- 12" vinyl maxi-single cover

Single by Marvin Gaye

from the album Midnight Love
- B-side: "Turn On Some Music"
- Released: March 1983 (UK)
- Recorded: 1982, Studio Katy, Ohaine, Belgium
- Genre: Funk, synth-pop, dance-pop
- Length: 4:22 (Album version)
- Label: Columbia
- Songwriter: Marvin Gaye
- Producer: Marvin Gaye

Marvin Gaye singles chronology
| "'Til Tomorrow" (1983) | "Joy" (1983) | "Sanctified Lady" (1985) |

= Joy (Marvin Gaye song) =

"Joy" is a 1983 single released by Marvin Gaye, the final single issued from his Midnight Love album. The song, which was built around a funk vibe, was inspired by Gaye's religious background, which had also inspired songs such as "God Is Love", "Everybody Needs Love" and "Praise". Gaye introduced the song as a tribute to his father during his 1983 concert tour.
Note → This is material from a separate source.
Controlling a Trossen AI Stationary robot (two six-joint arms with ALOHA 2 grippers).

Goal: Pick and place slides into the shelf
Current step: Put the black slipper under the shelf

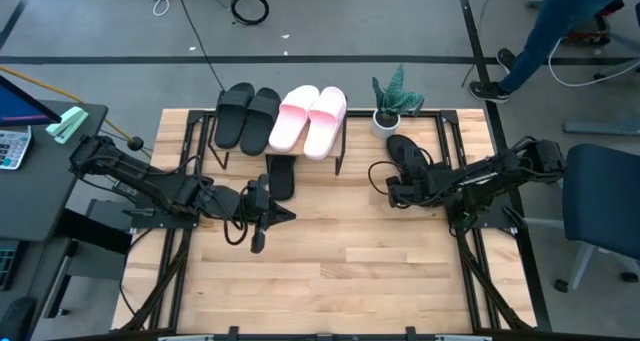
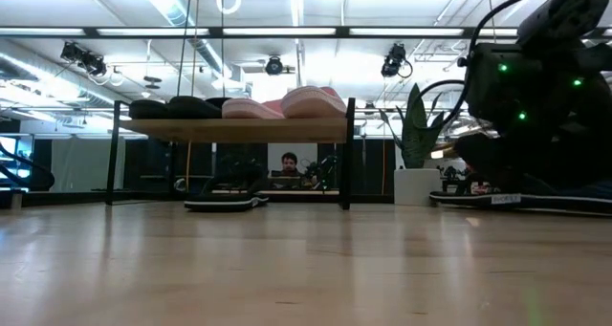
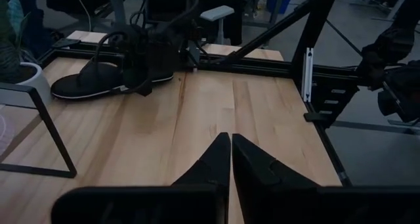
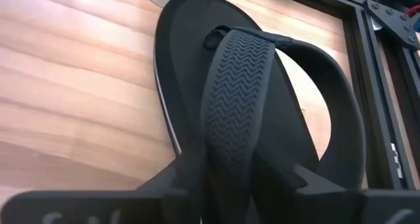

It was also the final single released before Gaye's death in 1984.

==Track listing==
7" single
1. "Joy" – 3:55
2. "Turn On Some Music" – 5:08

12" single
1. "Joy" (Parts 1 & 2) (Special Extended Remix) – 6:40
2. "Turn On Some Music" – 5:08

==Credits==
- All vocals by Marvin Gaye
- Instrumentation by:
  - Marvin Gaye: drums, Fender Rhodes, synthesizers, bass synthesizers
  - Gordon Banks: guitars, bass
  - Bobby Stern: tenor saxophone solo

==Chart performance==
The song peaked at number seventy-eight on the Billboard R&B singles chart, and was the last single Gaye released while alive. Three later posthumous releases would reach the Billboard R&B top 40 over the next twenty years.